• The problem:
Since only part of the material below is wanted, output exactly the lines from the one with "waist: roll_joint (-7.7" up to and including the one with "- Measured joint".

• Dataset excerpt:
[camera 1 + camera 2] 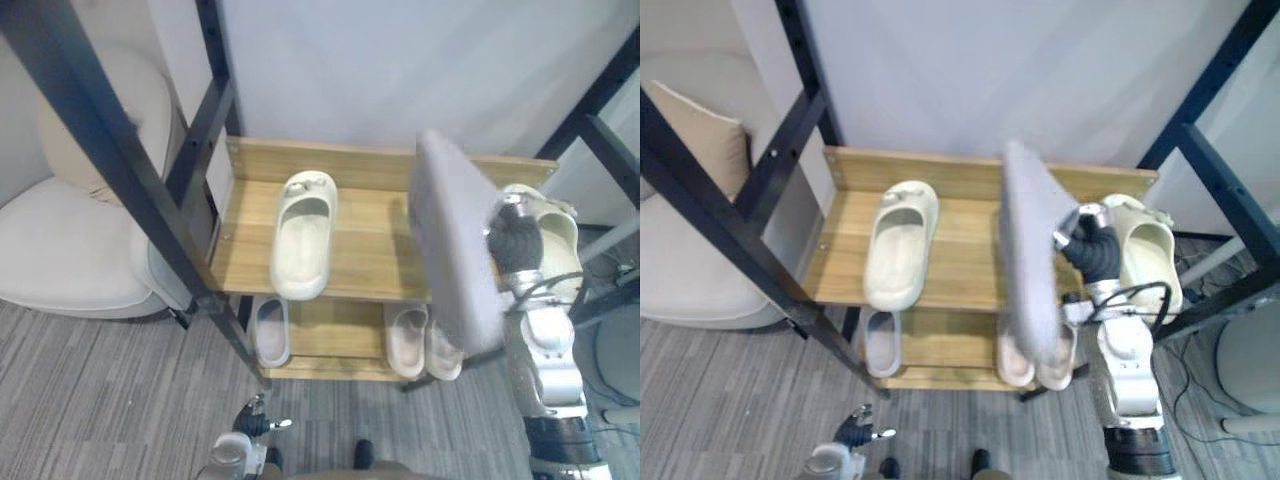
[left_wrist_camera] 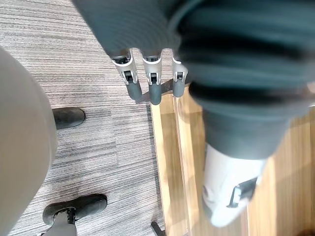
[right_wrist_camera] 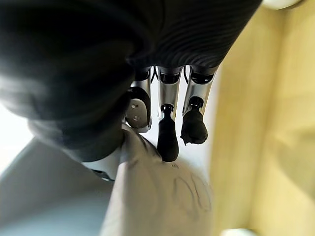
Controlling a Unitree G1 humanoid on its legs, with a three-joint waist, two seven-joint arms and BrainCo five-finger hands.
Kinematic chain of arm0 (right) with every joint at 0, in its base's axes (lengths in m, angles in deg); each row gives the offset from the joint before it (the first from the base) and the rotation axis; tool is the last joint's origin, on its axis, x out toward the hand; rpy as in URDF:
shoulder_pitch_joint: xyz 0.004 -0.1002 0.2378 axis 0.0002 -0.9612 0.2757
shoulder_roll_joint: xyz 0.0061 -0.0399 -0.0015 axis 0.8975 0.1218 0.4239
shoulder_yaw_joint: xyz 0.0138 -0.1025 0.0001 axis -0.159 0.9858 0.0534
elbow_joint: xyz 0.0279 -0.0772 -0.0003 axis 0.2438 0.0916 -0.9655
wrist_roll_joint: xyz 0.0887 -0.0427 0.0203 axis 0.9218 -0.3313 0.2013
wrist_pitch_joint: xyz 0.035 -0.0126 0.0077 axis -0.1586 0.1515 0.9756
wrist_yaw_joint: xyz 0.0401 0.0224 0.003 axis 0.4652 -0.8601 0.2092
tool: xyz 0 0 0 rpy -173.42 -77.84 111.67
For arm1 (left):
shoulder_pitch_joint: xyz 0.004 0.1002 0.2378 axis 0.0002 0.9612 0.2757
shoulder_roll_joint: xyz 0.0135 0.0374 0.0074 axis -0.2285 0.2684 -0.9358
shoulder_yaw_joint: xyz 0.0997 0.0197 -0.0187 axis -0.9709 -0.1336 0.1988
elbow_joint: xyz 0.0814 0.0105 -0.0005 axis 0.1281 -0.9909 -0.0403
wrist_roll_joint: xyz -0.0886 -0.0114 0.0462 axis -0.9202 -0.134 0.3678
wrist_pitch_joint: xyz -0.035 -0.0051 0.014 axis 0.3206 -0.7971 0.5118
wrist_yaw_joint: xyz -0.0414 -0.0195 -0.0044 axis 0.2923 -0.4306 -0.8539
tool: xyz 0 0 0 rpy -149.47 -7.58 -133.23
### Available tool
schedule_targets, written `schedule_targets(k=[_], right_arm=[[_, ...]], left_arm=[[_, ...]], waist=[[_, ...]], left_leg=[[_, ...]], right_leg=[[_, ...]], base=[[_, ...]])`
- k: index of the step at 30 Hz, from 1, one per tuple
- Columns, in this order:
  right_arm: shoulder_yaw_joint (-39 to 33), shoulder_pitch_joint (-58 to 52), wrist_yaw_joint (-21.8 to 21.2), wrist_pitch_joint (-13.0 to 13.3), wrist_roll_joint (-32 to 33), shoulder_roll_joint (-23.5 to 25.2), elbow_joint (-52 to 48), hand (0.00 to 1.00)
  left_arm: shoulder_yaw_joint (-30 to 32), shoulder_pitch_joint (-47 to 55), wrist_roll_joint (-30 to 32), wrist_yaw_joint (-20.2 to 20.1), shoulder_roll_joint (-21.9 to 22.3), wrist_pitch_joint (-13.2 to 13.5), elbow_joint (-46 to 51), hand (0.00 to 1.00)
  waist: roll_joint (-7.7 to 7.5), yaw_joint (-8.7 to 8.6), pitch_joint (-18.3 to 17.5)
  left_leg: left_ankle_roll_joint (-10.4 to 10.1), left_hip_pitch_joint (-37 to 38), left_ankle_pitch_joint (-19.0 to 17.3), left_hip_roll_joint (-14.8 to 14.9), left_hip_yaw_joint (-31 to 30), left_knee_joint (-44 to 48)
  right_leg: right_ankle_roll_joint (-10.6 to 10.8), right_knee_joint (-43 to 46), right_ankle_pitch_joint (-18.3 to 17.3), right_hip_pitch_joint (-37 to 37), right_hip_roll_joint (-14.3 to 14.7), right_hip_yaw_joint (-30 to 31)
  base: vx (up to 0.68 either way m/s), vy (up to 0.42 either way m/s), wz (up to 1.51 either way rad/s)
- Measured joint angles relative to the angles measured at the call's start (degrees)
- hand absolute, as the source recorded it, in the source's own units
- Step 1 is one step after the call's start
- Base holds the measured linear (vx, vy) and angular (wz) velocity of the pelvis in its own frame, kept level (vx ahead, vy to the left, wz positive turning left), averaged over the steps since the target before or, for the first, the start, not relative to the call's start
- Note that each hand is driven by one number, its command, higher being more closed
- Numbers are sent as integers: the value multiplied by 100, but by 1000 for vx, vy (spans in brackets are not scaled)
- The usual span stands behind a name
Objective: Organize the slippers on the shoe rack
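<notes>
Grey carpet and a white wall are noted around the wooden shoe rack (image 1: 370,250). A grey slipper (image 1: 455,240) is clasped in the right robot hand (image 1: 1092,245) and held on edge above the top shelf. It sits at 3 o'clock from a cream slipper (image 1: 303,235), probably so it clears the shelf before placing. The left robot hand (image 2: 154,91) is hung at 6 o'clock with its fingers relaxed.

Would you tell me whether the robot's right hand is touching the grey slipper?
Touching. In the right wrist view the right hand curls its fingers onto the grey slipper, dark tips pressing its surface.
</notes>
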Motion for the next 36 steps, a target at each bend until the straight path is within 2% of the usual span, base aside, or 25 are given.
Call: schedule_targets(k=[6,12,16,19,24,25,27,28,29,31,34,36], right_arm=[[199,-418,-190,93,565,230,-351,100],[1214,-971,-665,72,844,192,-518,100],[2086,-1427,-969,-70,841,-71,-509,100],[2667,-1715,-1214,-244,803,-285,-444,100],[3096,-1841,-1375,-324,768,-425,-93,100],[3164,-1823,-1395,-336,764,-478,-8,100],[3225,-1746,-1421,-369,548,-550,210,100],[3237,-1722,-1421,-377,545,-559,261,100],[3243,-1678,-1419,-384,538,-586,318,100],[3234,-1314,-1383,-412,307,-721,607,100],[3223,-937,-1298,-434,-35,-776,948,100],[3223,-811,-1273,-438,-160,-816,1015,100]], left_arm=[[-34,49,0,6,11,0,-13,0],[-236,54,0,4,11,7,-118,0],[-338,51,1,2,9,10,-148,0],[-497,36,2,6,2,20,-198,0],[-736,-25,1,5,-19,28,-209,0],[-740,-39,0,5,-17,30,-202,0],[-795,-233,-9,15,-17,34,-58,0],[-802,-264,-10,16,-18,34,-31,0],[-805,-316,-14,18,-19,37,31,0],[-887,-619,-80,28,-32,35,196,0],[-896,-859,-235,59,-64,32,318,0],[-885,-907,-303,76,-83,41,429,0]], waist=[[102,-7,-70],[207,-13,-192],[230,-9,-221],[233,18,-256],[254,57,-201],[261,77,-146],[319,109,335],[335,110,412],[384,116,552],[516,184,1104],[625,215,1439],[678,228,1539]], left_leg=[[0,63,2,0,4,7],[5,133,10,-1,-19,15],[5,194,32,-9,-106,12],[0,300,36,-34,-251,11],[-14,300,92,-76,-529,51],[-16,288,87,-83,-552,112],[-50,-36,-75,-120,-761,695],[-53,-155,-117,-127,-802,847],[-66,-346,-180,-128,-838,1103],[-122,-1032,-270,-156,-945,1794],[-190,-1747,-327,-228,-1057,2273],[-224,-2084,-360,-242,-1106,2443]], right_leg=[[-1,69,-17,28,-6,0],[5,82,-31,107,-10,-20],[6,83,-42,220,-17,-80],[21,275,-229,318,-59,-199],[25,312,-297,469,-96,-447],[20,386,-329,469,-106,-471],[-14,886,-557,353,-167,-638],[-24,1001,-601,264,-176,-670],[-30,1217,-669,104,-187,-713],[-112,2064,-910,-568,-271,-742],[-180,2830,-1196,-1338,-421,-812],[-185,3105,-1328,-1691,-474,-860]], base=[[-37,3,-1],[0,0,0],[-21,0,11],[-37,-13,22],[-31,-18,29],[-47,-12,34],[-138,-16,46],[-191,-14,45],[-147,3,32],[-232,-1,31],[-316,-26,24],[-236,-27,18]])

• Worked solution:
  waist: roll_joint (-7.7 to 7.5), yaw_joint (-8.7 to 8.6), pitch_joint (-18.3 to 17.5)
  left_leg: left_ankle_roll_joint (-10.4 to 10.1), left_hip_pitch_joint (-37 to 38), left_ankle_pitch_joint (-19.0 to 17.3), left_hip_roll_joint (-14.8 to 14.9), left_hip_yaw_joint (-31 to 30), left_knee_joint (-44 to 48)
  right_leg: right_ankle_roll_joint (-10.6 to 10.8), right_knee_joint (-43 to 46), right_ankle_pitch_joint (-18.3 to 17.3), right_hip_pitch_joint (-37 to 37), right_hip_roll_joint (-14.3 to 14.7), right_hip_yaw_joint (-30 to 31)
  base: vx (up to 0.68 either way m/s), vy (up to 0.42 either way m/s), wz (up to 1.51 either way rad/s)
- Measured joint angles relative to the angles measured at the call's start (degrees)

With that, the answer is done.